White pled guilty, and so his trial only had a penalty phase, where a jury decided he should be condemned. In appeals, his defense team argued that the trial court had erred in allowing evidence of his “purported satanic beliefs to establish defendant’s motive for the murder,” but the Supreme Court of North Carolina disagreed, ruling that Satanism was a reasonable issue to raise.
During his initial sentencing hearing, White had argued that the state should not be allowed to introduce “items of physical evidence suggesting that the defendant engaged in satanic practices” obtained from his bedroom. He also sought to preclude testimony from a witness, Jeffrey Nash, who had been incarcerated with White — as well as from Detective Elizabeth Culbreth, who had interviewed Nash, who told her the defendant had talked to him about murdering “to get in good graces with his lord, the Lord of Darkness.”
Nash also testified that White told him that “the police had the motive all wrong,” since “they thought he did it to rob the lady but instead he was doing it as a service to his higher power.” He also allegedly performed a “satanic ritual,” although the court documents did not specify what the ritual was.
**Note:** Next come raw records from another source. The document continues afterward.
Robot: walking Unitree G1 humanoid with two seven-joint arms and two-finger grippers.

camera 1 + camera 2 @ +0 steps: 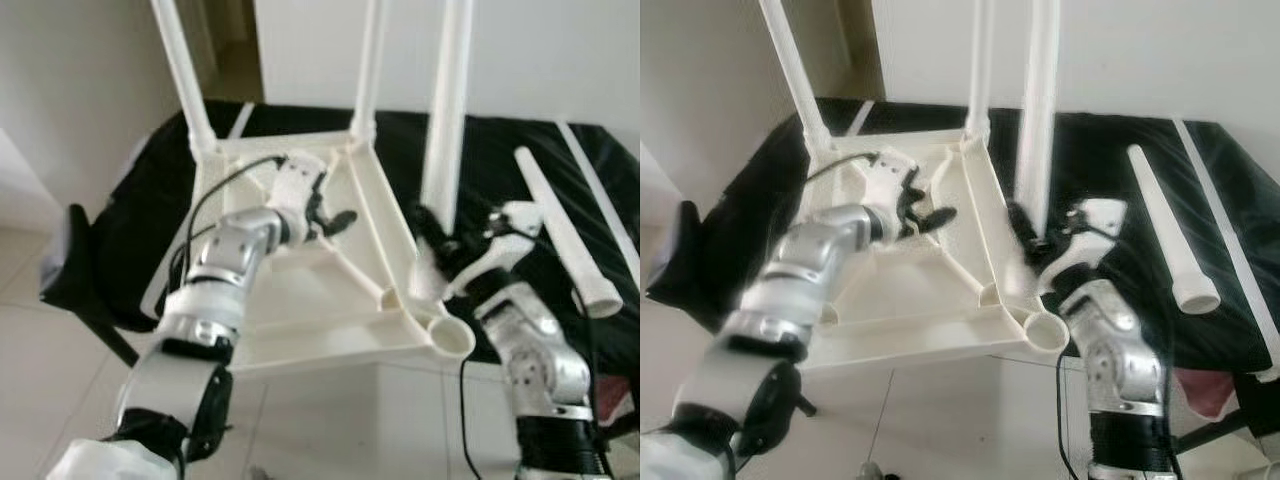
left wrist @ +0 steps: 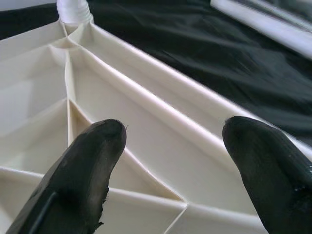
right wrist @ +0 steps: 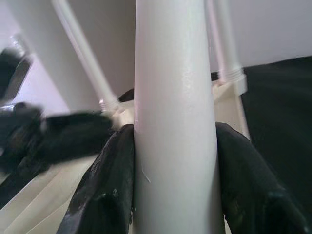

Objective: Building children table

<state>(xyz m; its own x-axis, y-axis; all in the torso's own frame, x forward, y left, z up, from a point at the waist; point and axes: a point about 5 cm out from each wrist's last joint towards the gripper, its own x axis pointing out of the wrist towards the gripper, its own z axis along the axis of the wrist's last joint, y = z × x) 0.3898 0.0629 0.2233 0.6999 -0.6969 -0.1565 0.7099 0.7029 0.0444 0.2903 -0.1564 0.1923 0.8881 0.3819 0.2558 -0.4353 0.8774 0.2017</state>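
Tabletop: cream ribbed plastic slab (image 1: 300,300), laid upside down on black cloth-covered surface (image 1: 520,150), 2 white legs (image 1: 185,70) already set upright at far corners. White plastic tube leg (image 1: 445,110) is clamped upright by right gripper (image 1: 432,240), long axis vertical, foot just beyond open round corner socket (image 1: 450,338) at near right corner. Left gripper (image 1: 338,220) is held apart, empty, over inner ribs. Spare white tube (image 1: 560,230) is laid flat well to right. Socket judged nearer right arm; open room above it.
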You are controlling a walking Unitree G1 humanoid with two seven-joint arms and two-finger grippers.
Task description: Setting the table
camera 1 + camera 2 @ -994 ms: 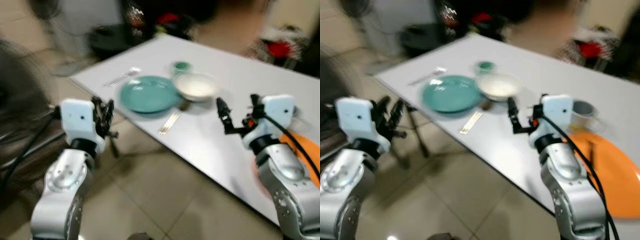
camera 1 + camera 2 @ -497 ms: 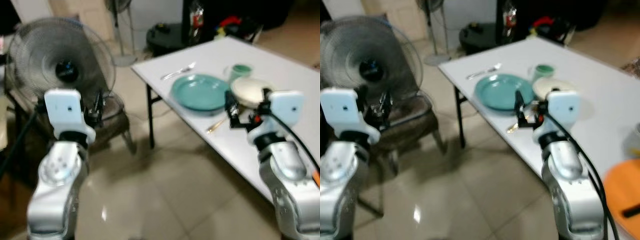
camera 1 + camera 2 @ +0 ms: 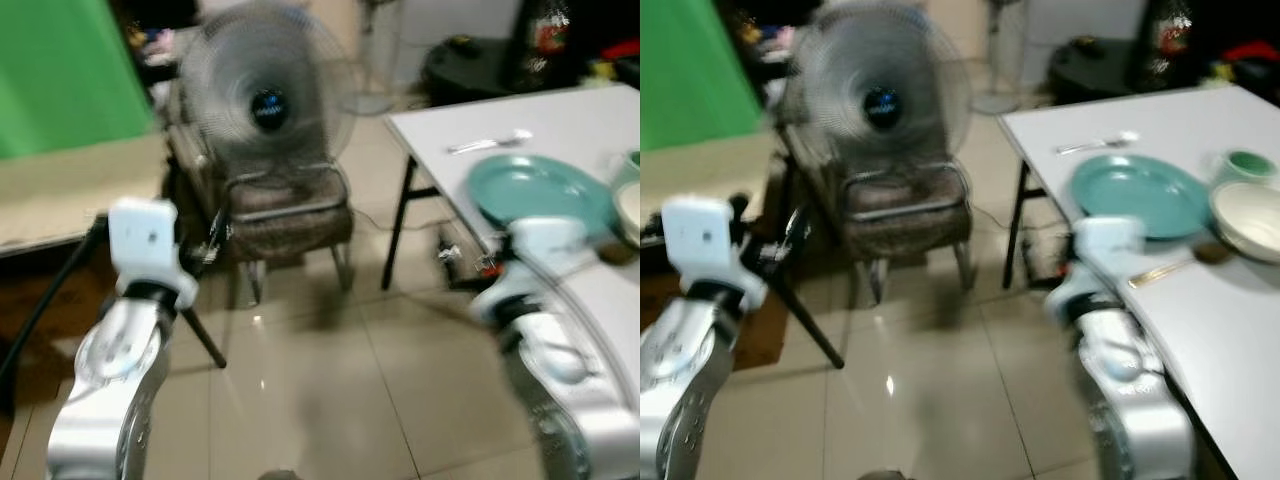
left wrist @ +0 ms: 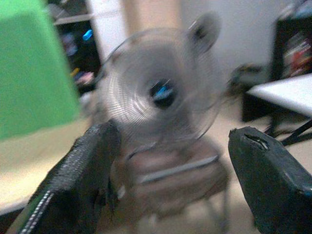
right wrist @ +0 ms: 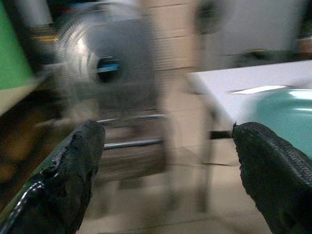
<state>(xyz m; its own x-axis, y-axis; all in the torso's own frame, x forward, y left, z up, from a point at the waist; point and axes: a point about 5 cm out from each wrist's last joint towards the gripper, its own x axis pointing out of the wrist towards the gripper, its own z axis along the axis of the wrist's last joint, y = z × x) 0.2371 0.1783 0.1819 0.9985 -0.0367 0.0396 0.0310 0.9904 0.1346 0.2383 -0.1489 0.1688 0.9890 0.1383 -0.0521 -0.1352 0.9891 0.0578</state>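
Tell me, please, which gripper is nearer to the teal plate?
The right gripper is nearer, just off the table's edge below the teal plate. The left gripper is far across the floor, by the chair holding the fan.

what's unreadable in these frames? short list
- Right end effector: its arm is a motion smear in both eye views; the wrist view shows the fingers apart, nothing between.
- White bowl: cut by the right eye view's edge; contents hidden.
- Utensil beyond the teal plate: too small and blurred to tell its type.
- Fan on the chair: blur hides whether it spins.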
More specifically, though, the lower court did not allow evidence to be admitted divulging White’s “rejection of the Christian faith, his involvement in and acceptance of the skinhead society, or his professed allegiance to Satan as the lord of the underworld” to avoid “undue prejudice,” the state supreme court noted in denying one of White’s appeals.
White has also contested testimony during his initial trial about his “fascination with the movie ‘Natural Born Killers’,” filings indicate. The defendant’s girlfriend, Billie Johnson, testified that White would sign many letters “from Mickey,” in reference to the antihero of the controversial 1994 Oliver Stone film, which was believed to have inspired multiple murders.
When commuting White’s death sentence to life without parole, Mr. Cooper did not expand on specific reasons for the decision but said that it “has been made to appear to me that this case is one fit for a Commutation.”